_Work to be completed_: Below are the records; give again exactly the line with "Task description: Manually", the line with "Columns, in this", and each line that lies between them, and nothing besides.

-- Records for this task follows --

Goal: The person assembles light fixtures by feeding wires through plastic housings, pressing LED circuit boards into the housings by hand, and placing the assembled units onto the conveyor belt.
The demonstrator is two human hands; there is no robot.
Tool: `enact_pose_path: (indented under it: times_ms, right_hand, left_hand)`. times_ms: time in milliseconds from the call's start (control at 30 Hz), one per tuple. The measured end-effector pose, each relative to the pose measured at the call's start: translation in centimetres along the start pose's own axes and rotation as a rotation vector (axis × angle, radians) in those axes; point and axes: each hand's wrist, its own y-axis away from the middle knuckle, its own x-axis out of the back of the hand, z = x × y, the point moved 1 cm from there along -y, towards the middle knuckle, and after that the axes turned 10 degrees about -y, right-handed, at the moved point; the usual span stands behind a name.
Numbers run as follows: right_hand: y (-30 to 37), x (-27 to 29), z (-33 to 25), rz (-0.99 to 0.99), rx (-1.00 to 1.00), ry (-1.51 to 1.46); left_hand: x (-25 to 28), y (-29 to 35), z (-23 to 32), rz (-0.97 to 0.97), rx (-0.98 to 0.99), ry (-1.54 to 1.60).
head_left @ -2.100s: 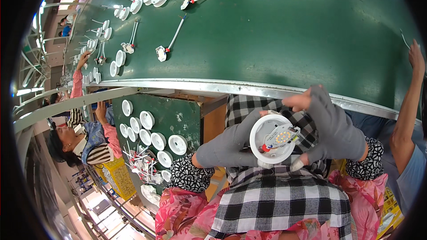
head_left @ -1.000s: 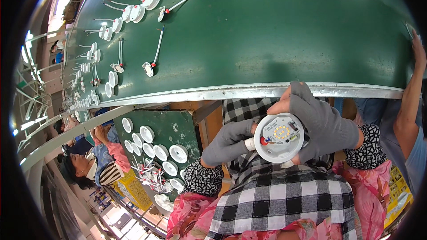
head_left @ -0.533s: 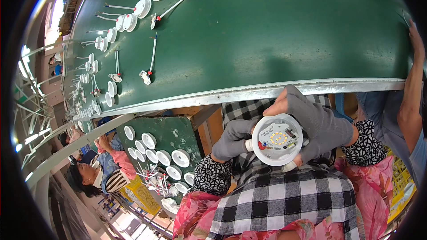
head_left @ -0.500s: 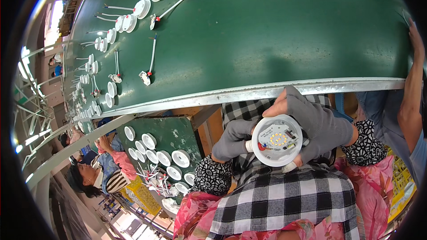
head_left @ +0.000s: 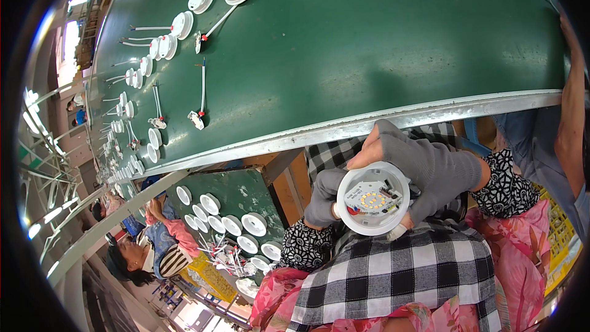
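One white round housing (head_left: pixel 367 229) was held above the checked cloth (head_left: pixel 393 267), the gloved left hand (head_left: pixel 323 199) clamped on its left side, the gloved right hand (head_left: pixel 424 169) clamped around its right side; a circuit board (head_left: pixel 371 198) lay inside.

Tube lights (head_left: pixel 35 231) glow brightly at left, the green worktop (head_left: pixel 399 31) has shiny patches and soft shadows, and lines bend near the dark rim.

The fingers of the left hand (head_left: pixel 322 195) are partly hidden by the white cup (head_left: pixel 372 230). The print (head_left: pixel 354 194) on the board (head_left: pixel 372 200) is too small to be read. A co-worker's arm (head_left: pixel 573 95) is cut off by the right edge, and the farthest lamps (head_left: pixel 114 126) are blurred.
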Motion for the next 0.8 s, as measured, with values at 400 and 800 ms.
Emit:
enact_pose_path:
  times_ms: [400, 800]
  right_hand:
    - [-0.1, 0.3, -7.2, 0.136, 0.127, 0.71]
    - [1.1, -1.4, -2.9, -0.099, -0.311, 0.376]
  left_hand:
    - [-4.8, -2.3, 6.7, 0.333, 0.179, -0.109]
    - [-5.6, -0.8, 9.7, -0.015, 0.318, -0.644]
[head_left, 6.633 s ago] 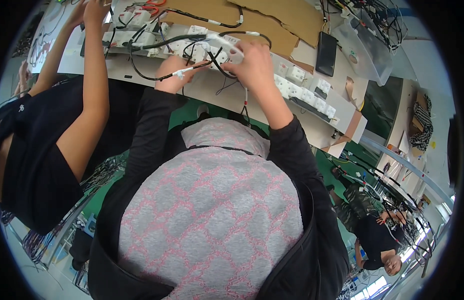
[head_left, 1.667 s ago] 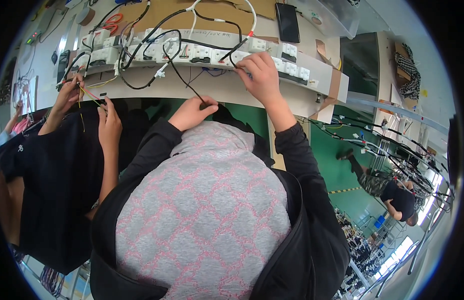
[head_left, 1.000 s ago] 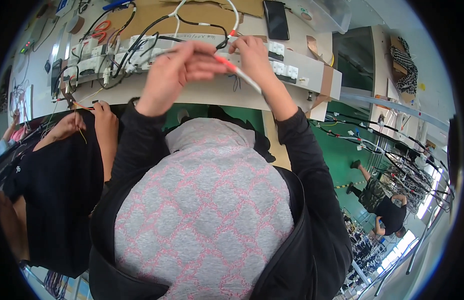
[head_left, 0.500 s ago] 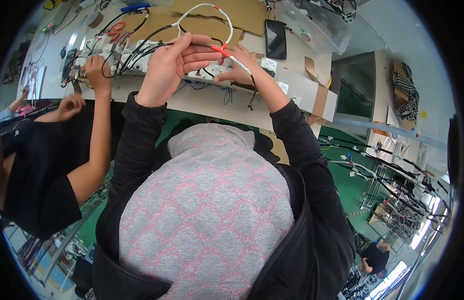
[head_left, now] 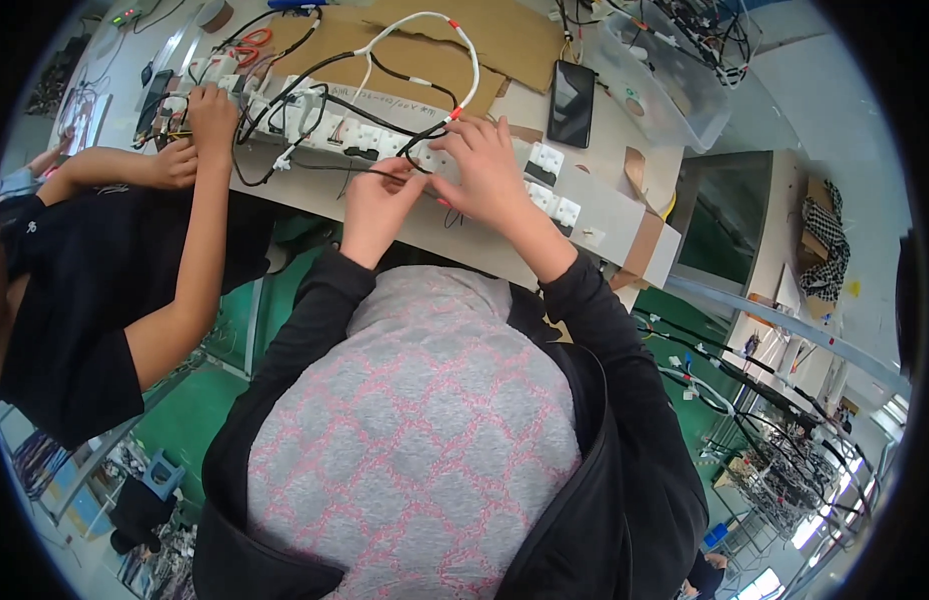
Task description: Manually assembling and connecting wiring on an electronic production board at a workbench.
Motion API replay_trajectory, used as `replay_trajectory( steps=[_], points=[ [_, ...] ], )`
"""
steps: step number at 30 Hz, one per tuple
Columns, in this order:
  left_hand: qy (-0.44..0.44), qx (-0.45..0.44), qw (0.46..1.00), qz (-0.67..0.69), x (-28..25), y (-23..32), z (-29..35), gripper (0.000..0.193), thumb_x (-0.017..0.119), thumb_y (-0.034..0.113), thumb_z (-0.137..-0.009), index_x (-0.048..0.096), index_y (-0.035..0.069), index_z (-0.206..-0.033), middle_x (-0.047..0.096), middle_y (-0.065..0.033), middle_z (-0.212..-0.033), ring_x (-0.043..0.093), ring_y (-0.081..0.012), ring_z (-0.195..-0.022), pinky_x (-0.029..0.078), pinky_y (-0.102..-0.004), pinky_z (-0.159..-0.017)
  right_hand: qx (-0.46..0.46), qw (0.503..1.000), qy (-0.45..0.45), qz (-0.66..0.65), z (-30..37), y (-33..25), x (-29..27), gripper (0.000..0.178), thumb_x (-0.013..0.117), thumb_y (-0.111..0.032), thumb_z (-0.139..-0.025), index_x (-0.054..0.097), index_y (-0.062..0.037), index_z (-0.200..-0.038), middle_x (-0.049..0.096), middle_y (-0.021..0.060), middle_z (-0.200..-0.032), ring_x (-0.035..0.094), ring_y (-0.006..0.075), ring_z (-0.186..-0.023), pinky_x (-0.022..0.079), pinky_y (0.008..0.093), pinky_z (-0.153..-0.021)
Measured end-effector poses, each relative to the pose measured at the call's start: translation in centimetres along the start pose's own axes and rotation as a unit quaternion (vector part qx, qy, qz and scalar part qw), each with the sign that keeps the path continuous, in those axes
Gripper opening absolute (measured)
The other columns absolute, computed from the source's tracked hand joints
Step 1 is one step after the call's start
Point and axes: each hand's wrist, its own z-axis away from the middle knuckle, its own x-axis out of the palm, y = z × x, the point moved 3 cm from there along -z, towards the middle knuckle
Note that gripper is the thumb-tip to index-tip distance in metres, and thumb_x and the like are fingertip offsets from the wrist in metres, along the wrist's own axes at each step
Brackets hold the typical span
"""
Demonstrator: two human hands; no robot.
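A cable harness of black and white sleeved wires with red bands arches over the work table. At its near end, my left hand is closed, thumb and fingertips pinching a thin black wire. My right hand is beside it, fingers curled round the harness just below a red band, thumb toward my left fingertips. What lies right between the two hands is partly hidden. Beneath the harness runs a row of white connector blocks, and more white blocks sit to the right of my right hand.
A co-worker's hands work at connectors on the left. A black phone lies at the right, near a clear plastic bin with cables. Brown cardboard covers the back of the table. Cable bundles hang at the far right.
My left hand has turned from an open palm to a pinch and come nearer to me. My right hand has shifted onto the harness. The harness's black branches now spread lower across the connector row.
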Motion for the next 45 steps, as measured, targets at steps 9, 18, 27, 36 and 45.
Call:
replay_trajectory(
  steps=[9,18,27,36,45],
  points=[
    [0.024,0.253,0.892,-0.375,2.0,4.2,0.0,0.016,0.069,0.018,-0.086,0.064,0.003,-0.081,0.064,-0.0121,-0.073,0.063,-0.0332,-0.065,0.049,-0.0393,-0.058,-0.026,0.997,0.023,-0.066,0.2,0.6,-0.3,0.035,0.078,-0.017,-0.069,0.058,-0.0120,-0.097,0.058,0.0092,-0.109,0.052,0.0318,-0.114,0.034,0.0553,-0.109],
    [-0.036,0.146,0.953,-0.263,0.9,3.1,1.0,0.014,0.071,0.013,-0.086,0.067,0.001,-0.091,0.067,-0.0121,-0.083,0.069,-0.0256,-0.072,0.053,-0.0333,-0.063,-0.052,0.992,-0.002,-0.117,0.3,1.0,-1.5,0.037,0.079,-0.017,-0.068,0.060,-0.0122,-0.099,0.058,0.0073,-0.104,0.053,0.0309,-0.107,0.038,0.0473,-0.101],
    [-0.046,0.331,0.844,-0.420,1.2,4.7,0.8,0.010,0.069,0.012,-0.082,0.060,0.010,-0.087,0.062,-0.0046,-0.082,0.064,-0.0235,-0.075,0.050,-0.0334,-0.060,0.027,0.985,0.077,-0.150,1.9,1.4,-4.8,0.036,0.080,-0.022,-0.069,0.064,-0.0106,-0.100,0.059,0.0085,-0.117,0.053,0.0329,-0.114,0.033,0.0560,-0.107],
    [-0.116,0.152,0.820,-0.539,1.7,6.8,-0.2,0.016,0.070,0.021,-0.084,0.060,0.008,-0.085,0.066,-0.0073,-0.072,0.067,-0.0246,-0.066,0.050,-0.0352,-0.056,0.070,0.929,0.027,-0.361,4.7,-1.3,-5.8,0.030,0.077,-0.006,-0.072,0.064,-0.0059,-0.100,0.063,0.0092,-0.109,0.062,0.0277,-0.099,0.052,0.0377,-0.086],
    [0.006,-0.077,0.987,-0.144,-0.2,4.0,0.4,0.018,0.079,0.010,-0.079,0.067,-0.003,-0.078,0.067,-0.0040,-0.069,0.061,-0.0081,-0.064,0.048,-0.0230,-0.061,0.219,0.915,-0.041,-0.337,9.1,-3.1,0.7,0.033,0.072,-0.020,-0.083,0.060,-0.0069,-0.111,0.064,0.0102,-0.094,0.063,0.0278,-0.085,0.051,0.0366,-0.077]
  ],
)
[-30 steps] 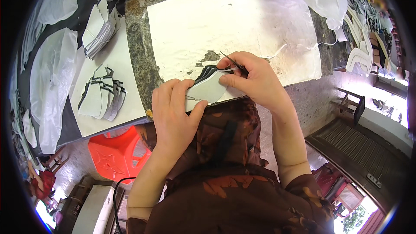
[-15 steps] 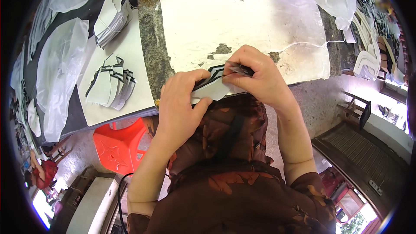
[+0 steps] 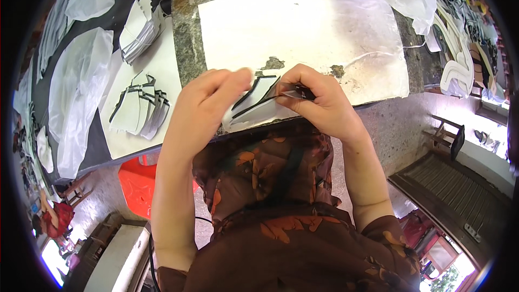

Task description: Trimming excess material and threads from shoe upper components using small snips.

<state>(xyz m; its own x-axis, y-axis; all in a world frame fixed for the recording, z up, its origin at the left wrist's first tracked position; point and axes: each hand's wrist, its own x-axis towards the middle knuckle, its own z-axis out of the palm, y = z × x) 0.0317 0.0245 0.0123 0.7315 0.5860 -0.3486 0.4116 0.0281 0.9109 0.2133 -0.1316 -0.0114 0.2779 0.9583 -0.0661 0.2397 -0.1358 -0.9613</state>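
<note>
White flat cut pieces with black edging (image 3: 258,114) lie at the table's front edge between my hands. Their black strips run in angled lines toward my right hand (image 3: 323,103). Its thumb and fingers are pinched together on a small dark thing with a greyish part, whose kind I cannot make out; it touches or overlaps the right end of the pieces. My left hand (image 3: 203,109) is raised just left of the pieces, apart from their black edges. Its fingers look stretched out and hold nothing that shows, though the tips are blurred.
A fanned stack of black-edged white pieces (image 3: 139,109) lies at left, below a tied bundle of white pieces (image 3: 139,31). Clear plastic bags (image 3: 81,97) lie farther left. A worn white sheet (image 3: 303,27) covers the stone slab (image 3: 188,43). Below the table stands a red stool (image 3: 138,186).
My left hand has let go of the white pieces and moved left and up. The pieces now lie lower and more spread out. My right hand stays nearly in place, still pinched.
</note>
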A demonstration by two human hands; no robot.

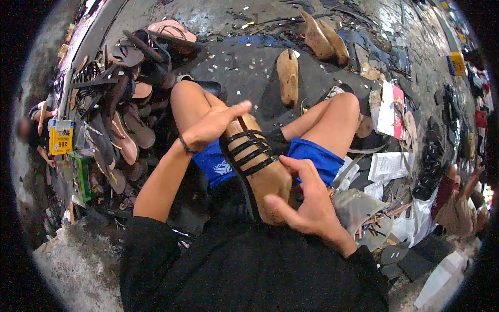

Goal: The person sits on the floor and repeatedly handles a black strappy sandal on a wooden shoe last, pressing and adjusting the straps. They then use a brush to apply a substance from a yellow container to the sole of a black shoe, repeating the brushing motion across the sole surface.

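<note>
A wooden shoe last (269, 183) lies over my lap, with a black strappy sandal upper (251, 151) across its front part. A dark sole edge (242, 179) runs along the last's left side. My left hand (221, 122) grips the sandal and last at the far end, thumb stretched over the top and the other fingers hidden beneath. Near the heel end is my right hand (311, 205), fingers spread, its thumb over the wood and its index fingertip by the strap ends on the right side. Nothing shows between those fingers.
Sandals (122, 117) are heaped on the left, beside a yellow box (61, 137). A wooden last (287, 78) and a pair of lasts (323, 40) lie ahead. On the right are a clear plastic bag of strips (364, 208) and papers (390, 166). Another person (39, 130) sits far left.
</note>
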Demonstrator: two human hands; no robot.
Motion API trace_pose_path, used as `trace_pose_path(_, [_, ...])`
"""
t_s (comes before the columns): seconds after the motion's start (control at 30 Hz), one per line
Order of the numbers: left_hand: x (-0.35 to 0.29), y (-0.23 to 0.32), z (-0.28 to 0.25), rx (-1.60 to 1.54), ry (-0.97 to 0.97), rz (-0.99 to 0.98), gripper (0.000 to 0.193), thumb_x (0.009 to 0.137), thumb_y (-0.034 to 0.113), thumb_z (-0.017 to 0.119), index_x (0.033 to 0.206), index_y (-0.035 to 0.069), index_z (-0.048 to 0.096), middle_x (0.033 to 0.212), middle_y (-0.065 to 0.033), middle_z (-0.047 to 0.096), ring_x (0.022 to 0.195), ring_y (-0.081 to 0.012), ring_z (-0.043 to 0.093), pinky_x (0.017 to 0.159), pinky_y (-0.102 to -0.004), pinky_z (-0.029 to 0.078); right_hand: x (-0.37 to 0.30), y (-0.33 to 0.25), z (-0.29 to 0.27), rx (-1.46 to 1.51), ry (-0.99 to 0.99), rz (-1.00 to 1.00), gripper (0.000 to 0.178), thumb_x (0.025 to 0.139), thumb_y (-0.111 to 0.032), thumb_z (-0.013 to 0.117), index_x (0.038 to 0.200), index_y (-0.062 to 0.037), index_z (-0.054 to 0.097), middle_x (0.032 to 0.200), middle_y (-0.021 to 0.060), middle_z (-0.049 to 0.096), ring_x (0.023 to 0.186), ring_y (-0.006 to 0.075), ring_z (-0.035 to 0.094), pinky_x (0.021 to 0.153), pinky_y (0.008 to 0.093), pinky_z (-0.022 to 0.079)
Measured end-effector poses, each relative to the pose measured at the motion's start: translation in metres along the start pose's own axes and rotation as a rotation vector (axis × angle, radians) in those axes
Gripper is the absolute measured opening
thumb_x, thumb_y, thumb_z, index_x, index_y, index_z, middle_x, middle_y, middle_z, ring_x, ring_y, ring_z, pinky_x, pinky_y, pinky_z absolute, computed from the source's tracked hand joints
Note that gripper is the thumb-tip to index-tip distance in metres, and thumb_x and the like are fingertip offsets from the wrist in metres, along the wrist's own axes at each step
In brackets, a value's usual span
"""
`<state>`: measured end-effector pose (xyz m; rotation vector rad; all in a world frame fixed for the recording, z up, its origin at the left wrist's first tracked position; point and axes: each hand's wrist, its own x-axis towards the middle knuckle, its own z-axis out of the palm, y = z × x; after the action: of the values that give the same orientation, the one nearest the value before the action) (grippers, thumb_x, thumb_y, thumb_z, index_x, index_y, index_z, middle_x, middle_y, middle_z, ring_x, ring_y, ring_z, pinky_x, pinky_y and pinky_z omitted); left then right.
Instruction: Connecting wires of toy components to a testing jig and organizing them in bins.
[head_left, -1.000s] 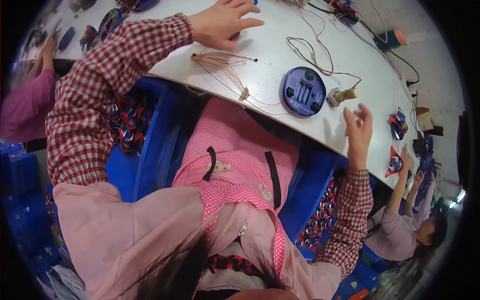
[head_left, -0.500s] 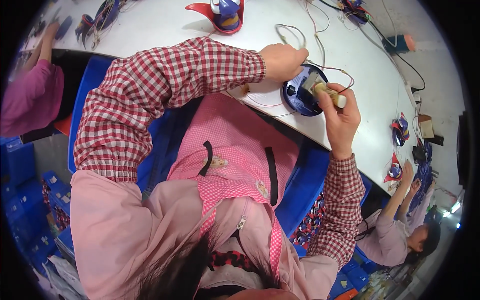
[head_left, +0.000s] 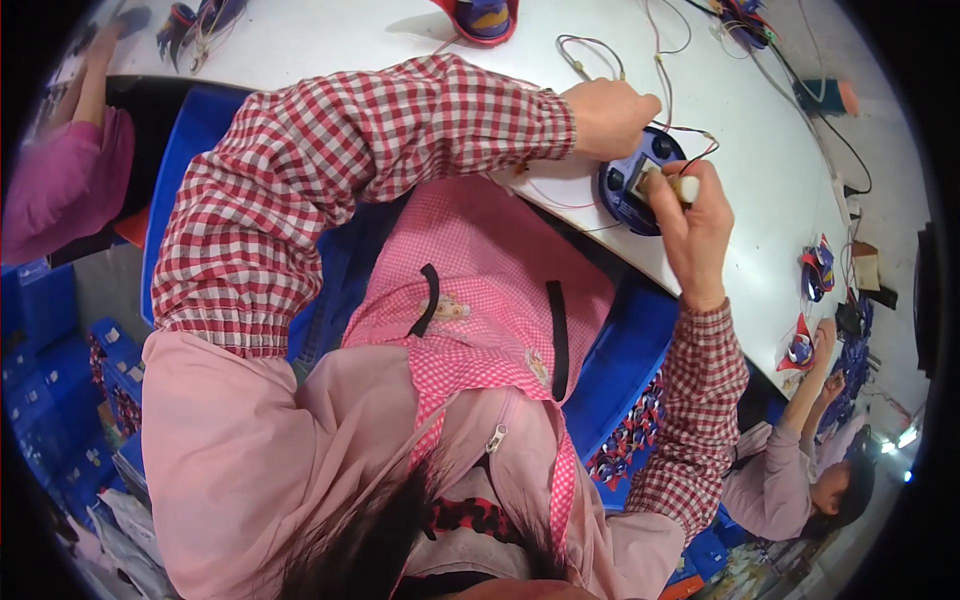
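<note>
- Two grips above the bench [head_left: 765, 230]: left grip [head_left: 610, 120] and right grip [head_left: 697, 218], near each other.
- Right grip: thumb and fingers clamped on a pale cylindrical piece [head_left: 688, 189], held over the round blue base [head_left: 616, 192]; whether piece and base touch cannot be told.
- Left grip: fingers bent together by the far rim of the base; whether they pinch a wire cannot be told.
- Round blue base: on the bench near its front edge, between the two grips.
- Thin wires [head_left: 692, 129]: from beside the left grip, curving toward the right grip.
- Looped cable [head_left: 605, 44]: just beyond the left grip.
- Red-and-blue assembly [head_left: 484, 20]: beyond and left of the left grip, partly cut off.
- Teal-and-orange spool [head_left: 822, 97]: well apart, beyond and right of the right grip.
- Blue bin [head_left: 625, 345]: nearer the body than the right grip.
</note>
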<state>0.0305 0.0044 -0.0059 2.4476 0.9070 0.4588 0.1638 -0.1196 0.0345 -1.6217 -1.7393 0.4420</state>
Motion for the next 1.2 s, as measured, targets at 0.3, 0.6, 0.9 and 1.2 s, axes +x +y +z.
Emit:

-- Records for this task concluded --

_Output for this exercise_:
Task description: Manually assembling and connecting wiring on an electronic production board at a workbench.
Motion API replay_trajectory, used as `replay_trajectory( steps=[_], points=[ [_, ...] ], )`
"""
steps: step number at 30 Hz, one per tuple
Columns, in this order:

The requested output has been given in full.